It is scientifically very true that our mind is not able to control our sense-organs, for it has been rendered weak and thoroughly impotent due to the permanent agitations caused by its own false desires. Once the mind gets strong as a result of its conquest over the desires, it discovers in itself all the strength and capacity to control the INDRIYAS from all sides. This process of quietening the mind can never be accomplished in a hasty action, or by any imagination, or by any strange and mysterious method. It is clearly indicated by the very insistence that the Geeta makes in this stanza that the seeker should 'ATTAIN QUIETITUDE AS A RESULT OF HIS WITHDRAWAL FROM THE WORLD OF SENSE-OBJECTS BY DEGREES'. Slowly and slowly (SANAIH-SANIAH) the mind gains more and more quietude.

No doubt, when the sense-organs have stopped their mad onrush among their respective objects, a certain amount of mental quietude is gained. The methods of intensifying this inner peace have been indicated in this stanza.

'PATIENTLY, WITH THE INTELLECT, THE MIND IS TO BE CONTROLLED AND RESTED IN THE CONTEMPLATION OF THE SELF'. This advice is extremely important to every seeker, and it gives the next item of the programme for a meditator when he has accomplished, through the exertion of the mind, a total withdrawal of himself from the sense-world during his meditation.

The mind that is thus brought to a relative quietude is next to be controlled by the subtler personality layer in the meditator, which is his intellect. Just as the sense-organs were controlled and restrained by the mind, the mind is now treated by the discriminating intellect and brought under complete restraint. Mind cannot be restrained except by fixing it to the exclusive contemplation of one idea. Mind, we have noticed, is but 'A THOUGHT FLOW' and, as such, the constant thought of the Nature of the Self is the exercise by which the mind is restrained by the intellect. A mind that has merged in the steady contemplation of the Self becomes, as it were, still, and a divine quietude comes to pervade its very substance.
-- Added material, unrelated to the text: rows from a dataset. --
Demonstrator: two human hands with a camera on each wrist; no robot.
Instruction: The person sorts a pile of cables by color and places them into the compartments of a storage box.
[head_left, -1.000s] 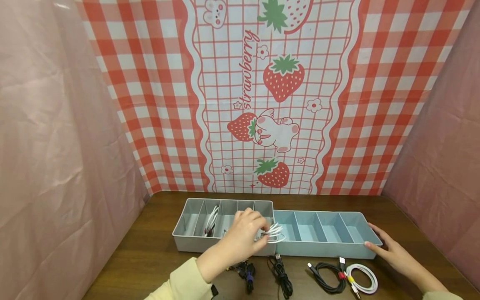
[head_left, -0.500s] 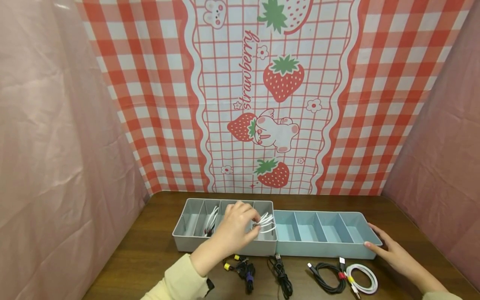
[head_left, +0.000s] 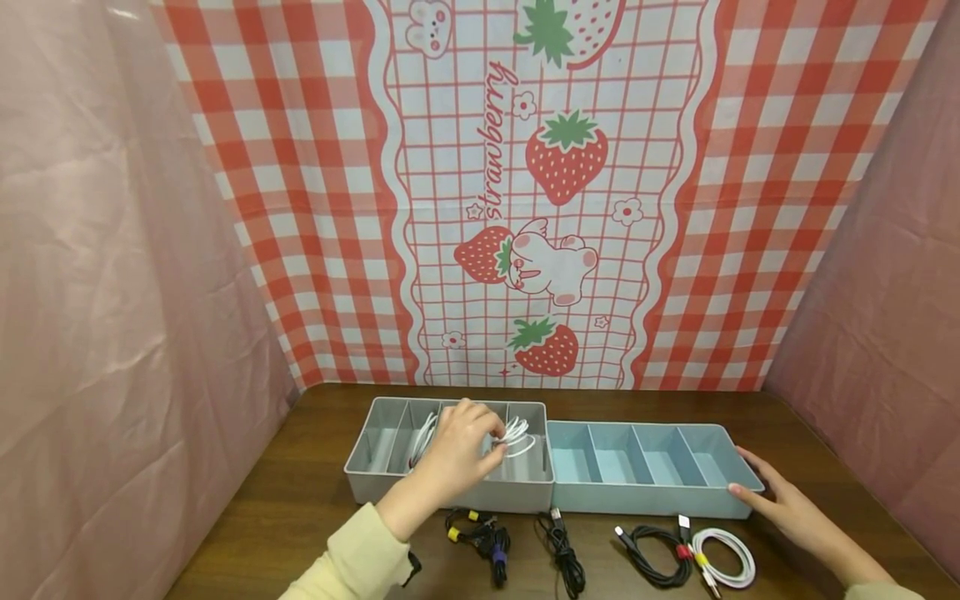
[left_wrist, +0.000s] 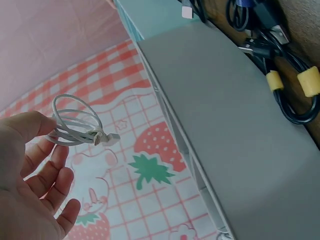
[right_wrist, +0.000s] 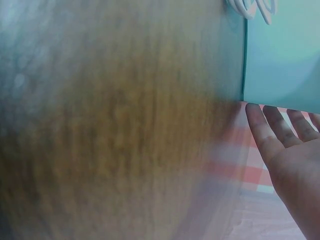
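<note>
Left hand (head_left: 459,442): we're pinching white cable (head_left: 514,432)
Cable: we're expecting light, springy loops; favouring the bunched side
Right hand (head_left: 782,502): straight-fingered, touching blue tray (head_left: 645,499)

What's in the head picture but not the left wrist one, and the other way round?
Only the head view: the right hand touching the blue box, and the word strawberry.

Only the left wrist view: the palm side of the left hand and a plug on its white cable.

Both: left hand, white cable, blue box, grey box, black cables, cloth.
</note>
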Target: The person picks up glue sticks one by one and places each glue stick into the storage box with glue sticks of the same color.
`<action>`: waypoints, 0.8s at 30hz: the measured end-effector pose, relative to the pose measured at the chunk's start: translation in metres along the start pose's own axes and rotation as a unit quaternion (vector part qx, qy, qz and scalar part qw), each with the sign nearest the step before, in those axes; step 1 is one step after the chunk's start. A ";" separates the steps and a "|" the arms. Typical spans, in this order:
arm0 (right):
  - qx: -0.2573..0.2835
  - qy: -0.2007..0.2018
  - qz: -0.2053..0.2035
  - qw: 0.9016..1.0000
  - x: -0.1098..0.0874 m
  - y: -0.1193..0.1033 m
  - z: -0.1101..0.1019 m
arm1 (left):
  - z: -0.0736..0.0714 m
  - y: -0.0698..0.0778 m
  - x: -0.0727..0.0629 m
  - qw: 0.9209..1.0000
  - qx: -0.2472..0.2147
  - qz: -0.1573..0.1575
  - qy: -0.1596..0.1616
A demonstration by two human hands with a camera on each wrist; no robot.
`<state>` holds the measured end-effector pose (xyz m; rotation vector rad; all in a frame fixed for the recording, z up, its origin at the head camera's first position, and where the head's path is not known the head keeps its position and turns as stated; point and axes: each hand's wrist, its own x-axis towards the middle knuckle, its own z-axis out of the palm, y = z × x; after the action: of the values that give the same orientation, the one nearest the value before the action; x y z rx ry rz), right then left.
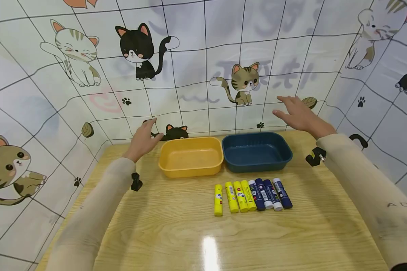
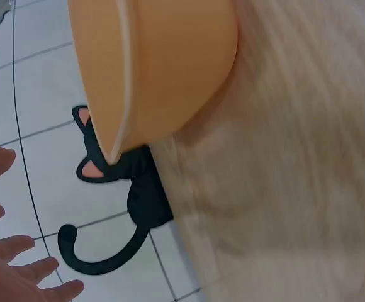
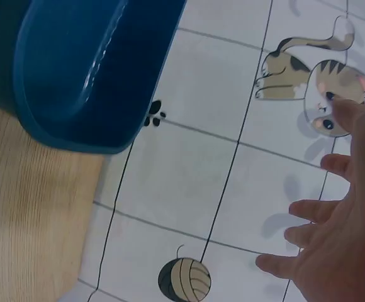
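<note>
My left hand [image 1: 143,139] is raised at the left of a yellow plastic basin [image 1: 191,174], fingers extended and holding nothing. In the left wrist view its spread fingers [image 2: 20,255] show against the wall, apart from the basin. My right hand [image 1: 300,117] hovers up past the right end of a dark blue basin [image 1: 257,166], also holding nothing. Its spread fingers [image 3: 314,211] appear in the right wrist view, away from the blue rim. Both basins stand side by side with nothing in them. In front lies a row of glue sticks, several yellow [image 1: 218,200] and several navy-and-white [image 1: 282,193].
The wooden table [image 1: 156,237] carries the basins near its back edge. A white sheet [image 1: 196,75] with grid lines and cartoon cats rises behind and along both sides. One yellow glue stick lies slightly apart at the row's left end.
</note>
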<state>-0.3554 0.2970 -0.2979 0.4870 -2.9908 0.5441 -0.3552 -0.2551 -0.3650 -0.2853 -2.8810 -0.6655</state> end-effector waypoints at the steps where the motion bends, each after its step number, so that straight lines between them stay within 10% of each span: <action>1: 0.001 0.002 -0.005 1.000 -0.003 -0.002 0.002 | 0.004 -0.001 -0.003 1.000 -0.021 0.000 -0.002; 13: 0.038 0.081 -0.017 0.996 -0.057 -0.021 0.026 | 0.039 -0.004 -0.037 0.986 -0.148 -0.060 0.051; 24: 0.077 0.026 -0.067 0.994 -0.096 -0.028 0.050 | 0.061 -0.001 -0.064 0.948 -0.290 -0.131 0.022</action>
<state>-0.2555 0.2832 -0.3469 0.6683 -2.8529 0.7668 -0.3010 -0.2384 -0.4332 0.0479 -2.6313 -1.5438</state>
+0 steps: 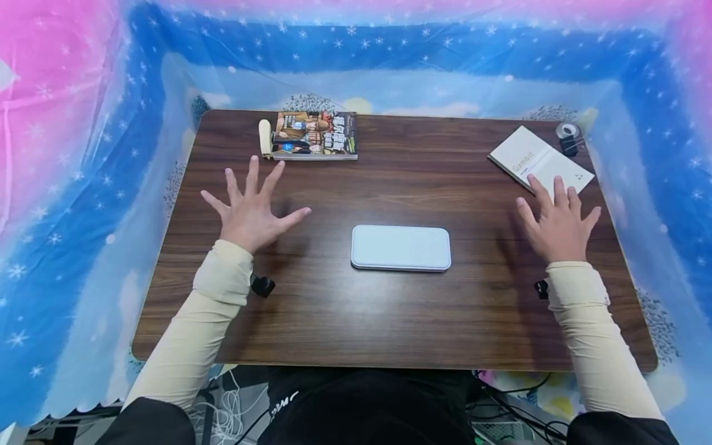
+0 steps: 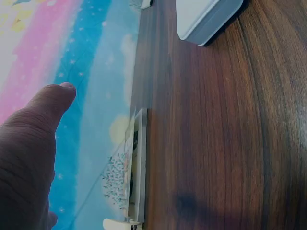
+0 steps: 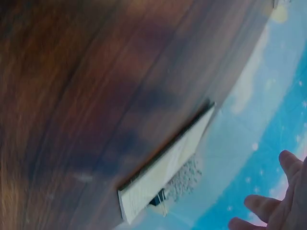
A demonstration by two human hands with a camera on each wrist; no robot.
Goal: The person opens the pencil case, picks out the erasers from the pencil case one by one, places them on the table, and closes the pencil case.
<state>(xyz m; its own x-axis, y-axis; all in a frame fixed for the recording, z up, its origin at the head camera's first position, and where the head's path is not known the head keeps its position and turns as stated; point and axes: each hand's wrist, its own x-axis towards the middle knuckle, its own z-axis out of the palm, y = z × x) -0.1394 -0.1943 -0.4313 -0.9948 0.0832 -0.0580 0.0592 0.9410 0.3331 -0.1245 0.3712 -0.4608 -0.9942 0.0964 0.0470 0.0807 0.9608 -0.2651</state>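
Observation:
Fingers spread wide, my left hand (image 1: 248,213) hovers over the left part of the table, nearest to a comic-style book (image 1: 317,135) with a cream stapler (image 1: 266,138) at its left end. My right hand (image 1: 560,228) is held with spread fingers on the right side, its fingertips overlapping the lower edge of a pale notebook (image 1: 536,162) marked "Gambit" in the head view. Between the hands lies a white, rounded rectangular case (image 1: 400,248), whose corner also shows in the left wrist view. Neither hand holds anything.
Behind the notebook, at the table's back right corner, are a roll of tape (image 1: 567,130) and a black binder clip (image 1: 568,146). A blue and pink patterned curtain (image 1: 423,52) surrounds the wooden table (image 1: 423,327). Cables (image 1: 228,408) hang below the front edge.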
This is, as it were, the last lap of the journey to which deliberate and conscious action (PURUSHARTHA) can take any seeker.

Krishna's exhaustive theory, which can be practised by any sincere devotee concludes in these two stanzas with a warning as to what the seeker should avoid at this moment of inward silence and peace. The Lord here does not instruct the seeker on what he should positively do. The Divine Flute-player says: 'LET HIM NOT THINK OF ANYTHING', when he has reached this state of inward inner peace.

After the 'halt-moment' there is nothing more for the seeker to act and achieve. All that he has to do is to avoid starting any new line of imagination. 'UNDISTURBED BY ANY NEW THOUGHT WAVE, LET HIM MAINTAIN THE INNER SILENCE AND COME TO LIVE IT MORE AND MORE DEEPLY', is all the instruction that the technique of meditation gives to the meditator. 'Knock, and thou shalt enter', is the promise: the 'knocking' is done, and to the Supreme Presence thou shalt enter..ere long (ACIRAT).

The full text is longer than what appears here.